Equipment Technology Acquisition

If you want to buy a new CT, you can simply calculate a five-year ROI by subtracting the total Capital plus Operating Costs (Investment) from the projected Net Collections over that period divided by your total Investment.

However, If you wanted to determine the opportunity cost of the same acquisition, you would look beyond the direct interventional use of the CT and consider the surgeries you might lose as a result of not having a CT onsite as well as emergency visits, etc.…, you begin to calculate a truer picture of the Cost Effectiveness of the CT acquisition to the organization rather than the direct quid pro quo, cost versus charges/reimbursement, of the CT.

With reimbursement for all healthcare organizations moving towards an outcomes-based methodology, longitudinal patient management strategies are no longer just good ideas, but rather essential processes. Many healthcare experts have advocated for decades that the only way to actually reduce healthcare utilization and costs at the individual level were to reduce disease. That is, the only way to spend less on healthcare is to use healthcare less.

In the developed world, wellness-based strategies that consider diet, exercise and mental wellbeing, lifestyle medicine, form the foundation for such concepts. And while no one believes these strategies are wrong, they continually suffer from adoption because they are preventive and perceived as difficult to measure. Certainly, it is easy to measure treatments for disease, but far more challenging to measure the value of not getting the disease in the first place. What would you spend if you knew you could do something that absolutely prevented heart disease or cancer?
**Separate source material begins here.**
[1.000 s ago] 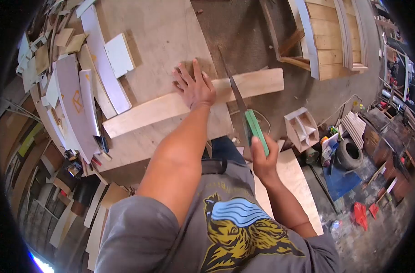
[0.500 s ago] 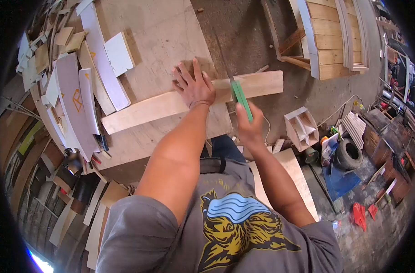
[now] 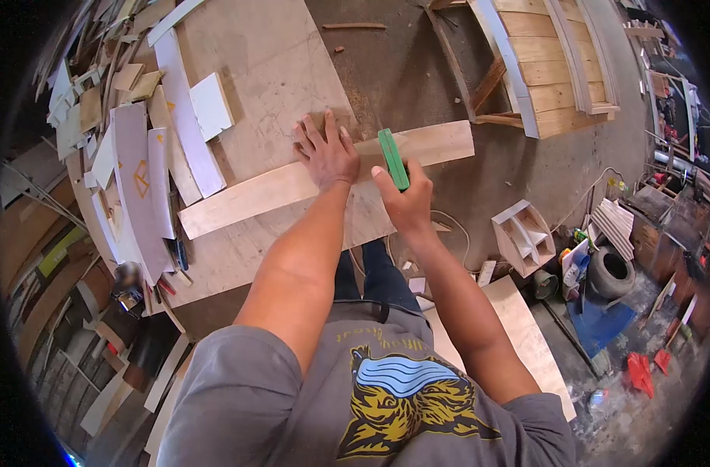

The reality is that very good measures do exist and are used extensively in literally every other major industry, except healthcare. Why does healthcare always seem to lag behind other major industries when it comes to business analysis? That’s a question I can only ask. I can’t answer.

The simple fact is this, however; we can accurately measure the impact of disease prevention and wellness promotion on healthcare utilization and costs by employing proven modeling methods, such as Cost Effectiveness Analysis (CEA), to identify cost effective strategies to prevent major health incidents and better manage ongoing health status.

I have a passion for health and wellness, so while some might consider me a bit biased, I’m also a Healthcare/Neuro Economist, and that forces me to take a very unbiased perspective when it comes to data. Further, it is unfortunate that while healthcare budgets in highly reimbursed interventional areas grow by leaps and bounds, budgets directed towards keeping populations healthy, though miniscule in comparison, are continually challenged and cut.

And, let’s be honest, the old challenge of, what’s your ROI, is simply a false measure. ROI was never designed or intend to measure opportunity costs or to integrate opportunity with capital and other cost factors to create an effective equation. The problem is that every hospital administrator, department head and board member is used to being asked, “What the ROI.” It’s time for that to stop and to restate the question as, “What’s the value; what is the cost effectiveness.” Most, with the best intentions, probably believe they are asking the same question, but ROI and Cost Effectiveness are as different as night and day. Let me give you an example.

If you want to buy a new CT, you can simply calculate a five-year ROI by subtracting the total Capital plus Operating Costs (Investment) from the projected Net Collections over that period divided by your total Investment.

However, If you wanted to determine the opportunity cost of the same acquisition, you would look beyond the direct interventional use of the CT and consider the surgeries you might lose as a result of not having a CT onsite as well as emergency visits, etc.…, you begin to calculate a truer picture of the Cost Effectiveness of the CT acquisition to the organization rather than the direct quid pro quo, cost versus charges/reimbursement, of the CT.

So, while healthcare executives want to be able to defend any purchase or expenditure purely on its own merits, a broader argument can be made when a CT acquisition may on face value represent a negative ROI, but when analyzed more broadly, may in fact greatly expand the organization’s revenues through increases in various other services. Further, the inverse may be true when a CT purchase shows a clear positive return on direct use, but whose acquisition produces such negative circumstances organizationally as to negate the direct value of the acquisition. How could that happen? Consider the broader view that in a competitive hospital environment the range of available imaging services are considered elemental to third-party contracting. Your Hospital is evaluating the ROI on an additional CT versus initiating PET. Payors want the PET technology and may redirect patients both substantially and disproportionately to the another facility offering PET. So, while on face value, the CT should produce a positive ROI, deeper Cost Effectiveness Analysis may show a different story.

The same approach may be taken with regard Wellness and Health Promotion. As many shifts occur in the healthcare market, from direct payor reforms to consumer choices and perceptions, to various interactions at corporate (B2B) levels and other inputs, the implied value of Wellness and Health Promotions efforts can be measured with considerable accuracy at both programmatic and general levels.

If your objective is to provide the best decision-making for your organization and take a global view of your business, expanding your sights beyond ROI, and educating all those decision-makers around you to the value different measure of Cost Effectiveness, can make your organization more competitive and more profitable.